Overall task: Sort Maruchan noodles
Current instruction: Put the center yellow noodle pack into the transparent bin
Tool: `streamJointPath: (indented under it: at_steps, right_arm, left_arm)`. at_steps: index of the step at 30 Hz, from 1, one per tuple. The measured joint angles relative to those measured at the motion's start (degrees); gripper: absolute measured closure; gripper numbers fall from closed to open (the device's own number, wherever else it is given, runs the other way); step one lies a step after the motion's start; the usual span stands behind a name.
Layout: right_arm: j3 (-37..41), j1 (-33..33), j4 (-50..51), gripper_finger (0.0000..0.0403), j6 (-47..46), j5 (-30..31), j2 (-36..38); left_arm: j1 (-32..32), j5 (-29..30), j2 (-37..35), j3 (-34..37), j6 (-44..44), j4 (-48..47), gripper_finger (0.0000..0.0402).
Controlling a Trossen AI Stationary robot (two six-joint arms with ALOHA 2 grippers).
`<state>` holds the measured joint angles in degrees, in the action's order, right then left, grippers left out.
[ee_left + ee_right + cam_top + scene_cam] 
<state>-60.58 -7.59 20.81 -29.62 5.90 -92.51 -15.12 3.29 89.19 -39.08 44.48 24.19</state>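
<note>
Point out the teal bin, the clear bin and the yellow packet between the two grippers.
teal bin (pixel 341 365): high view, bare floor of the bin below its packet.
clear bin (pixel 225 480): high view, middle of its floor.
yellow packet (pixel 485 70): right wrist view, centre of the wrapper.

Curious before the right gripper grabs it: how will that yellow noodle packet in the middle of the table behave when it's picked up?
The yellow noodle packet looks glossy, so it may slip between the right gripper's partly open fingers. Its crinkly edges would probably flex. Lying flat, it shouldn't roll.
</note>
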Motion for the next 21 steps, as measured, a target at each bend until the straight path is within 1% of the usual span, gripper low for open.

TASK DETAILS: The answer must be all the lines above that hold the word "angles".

TASK SOLUTION:
Tool: `streamJointPath: (indented under it: at_steps, right_arm, left_arm)`. at_steps: index of the step at 30 Hz, from 1, one per tuple. The measured joint angles relative to those measured at the motion's start (degrees); gripper: absolute measured closure; gripper numbers fall from closed to open (the device's own number, wherever else it is given, runs the other way); step one lies a step after the motion's start; the usual span stands behind a name.
`<state>` holds the measured joint angles in degrees, in the action's order, right then left, grippers left out.

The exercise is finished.